• _Task brief_
Among the records that follow, find the line with "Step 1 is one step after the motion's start" and the line with "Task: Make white". Set down those lines and all lines between them exactly, without adding anything.

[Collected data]
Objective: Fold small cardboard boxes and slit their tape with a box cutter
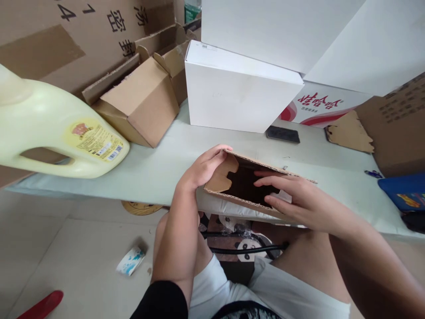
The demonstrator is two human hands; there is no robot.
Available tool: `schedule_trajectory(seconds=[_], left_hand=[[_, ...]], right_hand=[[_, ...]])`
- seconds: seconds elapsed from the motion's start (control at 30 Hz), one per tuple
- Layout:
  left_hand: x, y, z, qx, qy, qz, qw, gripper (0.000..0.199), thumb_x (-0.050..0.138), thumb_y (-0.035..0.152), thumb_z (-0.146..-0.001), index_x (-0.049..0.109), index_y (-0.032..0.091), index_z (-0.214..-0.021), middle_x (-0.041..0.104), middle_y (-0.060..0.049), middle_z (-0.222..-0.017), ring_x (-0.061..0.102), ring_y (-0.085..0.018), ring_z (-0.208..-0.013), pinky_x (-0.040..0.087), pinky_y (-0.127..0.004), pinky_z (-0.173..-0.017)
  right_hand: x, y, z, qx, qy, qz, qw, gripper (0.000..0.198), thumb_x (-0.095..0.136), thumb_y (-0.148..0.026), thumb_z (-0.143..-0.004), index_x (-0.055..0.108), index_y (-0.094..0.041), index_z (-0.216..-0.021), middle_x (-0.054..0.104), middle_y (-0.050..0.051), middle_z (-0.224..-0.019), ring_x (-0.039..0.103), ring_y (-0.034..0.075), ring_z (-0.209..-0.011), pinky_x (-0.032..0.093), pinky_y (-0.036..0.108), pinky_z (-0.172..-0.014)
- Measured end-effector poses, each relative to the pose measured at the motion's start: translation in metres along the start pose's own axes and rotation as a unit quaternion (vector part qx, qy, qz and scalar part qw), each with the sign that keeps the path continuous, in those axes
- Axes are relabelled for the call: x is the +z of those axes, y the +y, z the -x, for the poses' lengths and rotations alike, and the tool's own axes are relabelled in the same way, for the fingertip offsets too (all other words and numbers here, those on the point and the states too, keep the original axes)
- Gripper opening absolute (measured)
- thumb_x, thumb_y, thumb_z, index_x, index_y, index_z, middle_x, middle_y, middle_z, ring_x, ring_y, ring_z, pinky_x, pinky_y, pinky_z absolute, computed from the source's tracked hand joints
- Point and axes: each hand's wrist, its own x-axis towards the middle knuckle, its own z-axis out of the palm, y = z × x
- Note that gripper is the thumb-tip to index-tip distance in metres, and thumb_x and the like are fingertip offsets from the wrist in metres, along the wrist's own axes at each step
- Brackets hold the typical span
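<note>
A small brown cardboard box (pixel 247 204) sits at the front edge of the table, its long opening facing up and its inside dark. At its left end a notched flap (pixel 222 173) is folded inward. My left hand (pixel 205 167) is wrapped round that left end, with the fingers on the outer side partly hidden. Over the right part of the opening lies my right hand (pixel 295 197), its fingers spread and pointing into the box. Nothing shows between those fingers.
A pale green table (pixel 159 177) bears a white box (pixel 239 93), open brown cartons (pixel 146 106), a yellow-green jug (pixel 66 128), a black phone (pixel 283 134), a torn cardboard piece (pixel 350 133) and a blue pouch (pixel 403 191). A paper cup (pixel 130 261) lies on the floor.
</note>
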Motion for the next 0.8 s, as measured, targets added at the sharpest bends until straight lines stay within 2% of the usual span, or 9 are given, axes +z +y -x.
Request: schedule_trajectory(seconds=[0.1,0.17,0.27,0.33,0.47,0.57,0.7,0.8], left_hand=[[-0.001,0.0,0.0,0.01,-0.008,0.005,1.0,0.037,0.045,0.052,-0.1,0.068,0.024,-0.112,0.07,-0.005,-0.129,0.063,-0.027,-0.12,0.049,-0.04,-0.106],[-0.001,0.001,0.001,0.014,-0.01,-0.004,1.0,0.038,0.046,0.052,-0.099,0.068,0.023,-0.113,0.07,-0.006,-0.127,0.064,-0.027,-0.118,0.05,-0.04,-0.103],[-0.001,0.003,0.003,0.017,-0.022,-0.048,0.998,0.043,0.069,0.048,-0.085,0.064,0.023,-0.12,0.069,-0.006,-0.124,0.065,-0.026,-0.113,0.051,-0.04,-0.101],[-0.001,0.005,0.005,0.025,-0.024,-0.062,0.997,0.049,0.077,0.036,-0.076,0.062,0.023,-0.121,0.069,-0.004,-0.12,0.066,-0.023,-0.106,0.052,-0.039,-0.099],[0.002,0.004,0.005,0.064,0.018,-0.045,0.997,0.031,0.061,0.019,-0.081,0.063,0.023,-0.112,0.07,-0.003,-0.113,0.067,-0.018,-0.104,0.053,-0.033,-0.096],[0.001,0.002,0.004,0.101,0.044,-0.022,0.994,0.028,0.057,0.017,-0.083,0.065,0.023,-0.11,0.071,-0.004,-0.118,0.066,-0.019,-0.111,0.052,-0.034,-0.099],[-0.001,0.001,0.003,0.109,0.063,-0.002,0.992,0.02,0.062,0.023,-0.084,0.067,0.024,-0.103,0.072,-0.004,-0.119,0.067,-0.021,-0.114,0.051,-0.037,-0.103],[0.0,0.002,0.002,0.101,0.066,0.001,0.993,0.018,0.072,0.03,-0.082,0.068,0.023,-0.098,0.074,-0.003,-0.107,0.069,-0.02,-0.103,0.052,-0.036,-0.099]], right_hand=[[-0.003,0.001,-0.003,0.008,-0.008,0.011,1.0,0.035,0.048,-0.034,-0.1,0.069,-0.025,-0.127,0.075,0.007,-0.127,0.076,0.025,-0.106,0.064,0.043,-0.089],[-0.005,0.003,-0.002,-0.003,-0.016,0.024,1.0,0.036,0.052,-0.037,-0.098,0.068,-0.025,-0.128,0.074,0.008,-0.13,0.075,0.026,-0.109,0.064,0.044,-0.09],[-0.004,0.005,0.002,-0.021,-0.025,0.035,0.999,0.039,0.057,-0.042,-0.096,0.067,-0.027,-0.13,0.067,0.008,-0.142,0.07,0.03,-0.121,0.061,0.048,-0.096],[-0.002,0.007,0.004,-0.021,-0.023,0.033,0.999,0.041,0.06,-0.044,-0.094,0.066,-0.028,-0.131,0.064,0.009,-0.146,0.067,0.031,-0.126,0.06,0.05,-0.098],[0.0,0.01,0.005,-0.022,0.003,0.01,1.0,0.037,0.059,-0.045,-0.096,0.068,-0.026,-0.127,0.063,0.01,-0.147,0.067,0.031,-0.127,0.059,0.049,-0.102],[-0.004,0.012,0.005,-0.067,0.038,-0.036,0.996,0.032,0.052,-0.045,-0.101,0.072,-0.024,-0.117,0.07,0.011,-0.137,0.066,0.029,-0.129,0.059,0.045,-0.102],[-0.01,0.013,0.01,-0.119,0.042,-0.064,0.99,0.023,0.058,-0.039,-0.099,0.075,-0.026,-0.095,0.078,0.008,-0.114,0.064,0.029,-0.132,0.06,0.041,-0.097],[-0.011,0.014,0.014,-0.102,0.057,-0.046,0.992,0.021,0.06,-0.035,-0.097,0.077,-0.026,-0.09,0.076,0.01,-0.121,0.064,0.032,-0.131,0.06,0.043,-0.095]])
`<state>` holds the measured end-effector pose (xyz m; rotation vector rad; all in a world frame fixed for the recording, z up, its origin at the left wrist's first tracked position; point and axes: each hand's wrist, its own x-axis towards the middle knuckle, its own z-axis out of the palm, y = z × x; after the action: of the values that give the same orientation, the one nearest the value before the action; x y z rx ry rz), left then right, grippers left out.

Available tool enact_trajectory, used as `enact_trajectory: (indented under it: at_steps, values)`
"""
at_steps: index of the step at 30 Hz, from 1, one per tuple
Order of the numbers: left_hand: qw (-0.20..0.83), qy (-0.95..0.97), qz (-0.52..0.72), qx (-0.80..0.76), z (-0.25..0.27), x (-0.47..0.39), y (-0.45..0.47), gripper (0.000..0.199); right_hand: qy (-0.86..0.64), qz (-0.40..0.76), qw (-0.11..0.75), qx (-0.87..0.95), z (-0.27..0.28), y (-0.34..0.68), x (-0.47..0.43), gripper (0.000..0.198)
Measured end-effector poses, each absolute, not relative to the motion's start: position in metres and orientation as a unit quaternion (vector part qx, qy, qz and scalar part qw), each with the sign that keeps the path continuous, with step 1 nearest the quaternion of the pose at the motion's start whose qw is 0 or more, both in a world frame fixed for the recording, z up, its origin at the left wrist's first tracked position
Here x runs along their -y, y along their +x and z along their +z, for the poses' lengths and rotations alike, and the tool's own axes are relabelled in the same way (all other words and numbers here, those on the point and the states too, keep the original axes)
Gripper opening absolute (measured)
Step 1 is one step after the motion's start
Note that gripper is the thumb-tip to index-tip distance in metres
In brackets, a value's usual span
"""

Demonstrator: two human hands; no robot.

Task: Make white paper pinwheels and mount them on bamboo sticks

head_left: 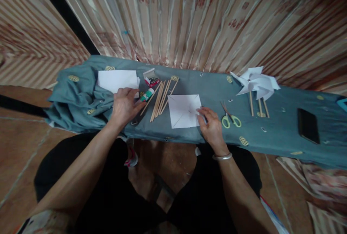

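Observation:
A square sheet of white paper (184,113) lies flat on the cloth, with creases running in from its corners. At its right edge, my right hand (213,127) rests its thumb and forefinger on top of the paper, fingers apart and bent. My left hand (123,105) is open, fingers stretched out over the near right edge of a stack of white paper (118,79). Close to its fingertips lies a green and white glue stick (147,94). Several thin wooden sticks (159,100) lie between the glue stick and the square. Green-handled scissors (230,118) lie right of my right hand.
A small open box (151,78) of metal pieces stands behind the glue stick. White paper pinwheels (257,84) on wooden sticks lie at the right, with a dark phone (308,125) beyond. Green cloth (284,118) covers the narrow table; a patterned curtain (176,20) hangs behind.

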<state>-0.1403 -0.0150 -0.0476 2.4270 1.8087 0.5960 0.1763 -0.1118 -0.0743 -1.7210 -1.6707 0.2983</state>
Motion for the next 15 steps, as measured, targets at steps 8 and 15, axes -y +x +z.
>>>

• _Task result_
Step 1 is one step after the motion's start
Note that gripper is the thumb-tip to index-tip distance in metres
In brackets, a value's usual span
"""

Demonstrator: two human hands; no robot.

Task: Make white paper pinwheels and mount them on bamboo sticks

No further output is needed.